Il n'y a qu'un pas à faire pour voir que le travail de Carolein Smit cite et détourne avec humour le répertoire iconographique des arts religieux. Elle représente certains animaux en majesté, multiplie les reliquaires et les effets illusionnistes en pastichant – toujours en grès ou en faïence – les émaux cloisonnés, les perles et les pierres montées en bâtes de l'orfèvrerie byzantine. Certaines pièces adoptent également une surenchère d'effets et de détails inspirés librement des arts baroques et rocaille. Le visiteur sera séduit par la richesse des effets de surface qu'offrent le grès et la faïence, une matière pourtant pauvre et argileuse habilement transformée par la magie du four.



Carolein Smit, 2022 © Musée de la Chasse et de la Nature



La technique


La sculpture animalière de Carolein Smit semble en effet capable de produire une infinité d'impressions et de sensations : l'humectation naturelle d'un regard, le relief d'une peau tatouée, la viscosité d'un nid de serpents, le tranchant des canines et des griffes, le lustre des poils et des plumes, le scintillement de l'or et des gemmes. Cet univers onirique et précieux doit toute sa séduction à la maîtrise technique de la céramiste, qui travaille le grès vernissé et la faïence : une matière argileuse qu'elle sublime par des traitements de surface à profusion. Les tours de force réalisés sur chaque pièce sont d'autant plus spectaculaires que l'émailleur, désireux de faire une pièce polychrome, doit s'engager dans le processus long et fastidieux des cuissons successives. Ces dernières permettent la révélation des pigments aux oxydes métalliques, chaque passage au four comportant des risques d'éclatement de l'œuvre sous l'action de la chaleur.


Carolein Smit, 2019, Galerie Michèle Hayem © Winnifred Limburg - ADAGP, Paris, 2022


Ces effets de couvertes et de barbotines donnent à ces animaux une dimension extrêmement décorative. Impossible de ne pas voir dans le travail de Carolein Smit l'héritage de la porcelaine de Meissen, cette production rococo originaire de Saxe très appréciée par les collectionneurs pour le luxe de ses tons vifs et brillants, ses motifs de chinoiseries, ses fleurs au naturel, ses groupes et ses sujets animaliers.

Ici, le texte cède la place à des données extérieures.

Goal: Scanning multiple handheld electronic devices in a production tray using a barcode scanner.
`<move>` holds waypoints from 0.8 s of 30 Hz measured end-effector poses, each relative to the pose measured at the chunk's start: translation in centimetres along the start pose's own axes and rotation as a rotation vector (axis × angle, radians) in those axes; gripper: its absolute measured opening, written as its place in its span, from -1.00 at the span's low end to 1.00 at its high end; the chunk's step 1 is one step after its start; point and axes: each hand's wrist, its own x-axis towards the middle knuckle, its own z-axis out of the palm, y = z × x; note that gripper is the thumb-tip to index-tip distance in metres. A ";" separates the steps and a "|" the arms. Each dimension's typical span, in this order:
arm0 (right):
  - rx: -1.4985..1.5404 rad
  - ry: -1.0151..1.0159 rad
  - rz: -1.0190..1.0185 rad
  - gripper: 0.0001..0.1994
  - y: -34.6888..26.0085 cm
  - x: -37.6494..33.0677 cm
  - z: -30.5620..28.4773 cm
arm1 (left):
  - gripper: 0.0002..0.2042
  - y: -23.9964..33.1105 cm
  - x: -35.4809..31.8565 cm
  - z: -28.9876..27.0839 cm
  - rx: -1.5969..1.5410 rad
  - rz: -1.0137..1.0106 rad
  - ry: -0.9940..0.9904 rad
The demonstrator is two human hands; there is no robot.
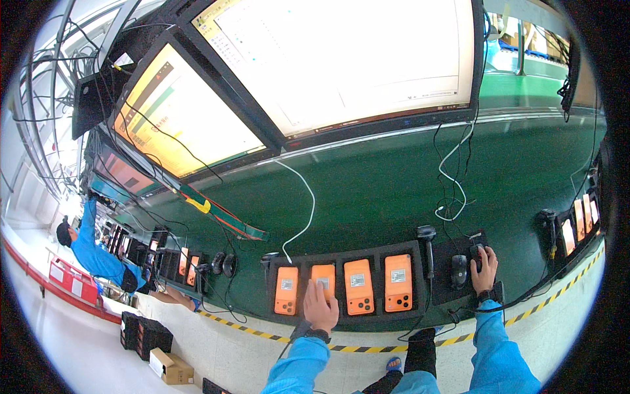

Précieux monstres aux allures interrogatives, passives ou hallucinées, les animaux de Carolein Smit se répartissent en groupes ou en sujets autonomes à taille réelle. Ses œuvres adoptent aussi bien souvent les dimensions d'objets de vitrines et ne sont pas sans évoquer les petits personnages en biscuits qui ont fait, au XVIIIe siècle, le succès de la Manufacture de Sèvres.


Carolein Smit © Winnifred Limburg – ADAGP, Paris, 2022


Au-delà de la polychromie virtuose, c'est évidemment le modelage qui donne à ces êtres de glaise tout leur naturalisme. Pour les petits animaux aquatiques, c'est à la manière des rustiques figulines d'un Bernard Palissy, émailleur de Catherine de Médicis, que l'artiste modèle une faune comme moulée vive et saisie en mouvement. Bien que les œuvres de Carolein Smit présentées dans l'exposition Dents ! Crocs ! Griffes ! tissent d’innombrables hommages à l'histoire de l'art et des techniques, elles échappent aux classifications traditionnelles et revêtent, de ce fait, une aura puissamment contemporaine.

 

Le Musée de la Chasse et de la Nature accueille l'exposition Dents ! Crocs ! Griffes ! jusqu'au 5 mars 2023. Le visiteur est invité à découvrir les œuvres de Carolein Smit au sein du parcours permanent (rez-de-chaussée et premier étage) du mardi au dimanche de 11h à 18h et en nocturnes les mercredis jusque 21h30.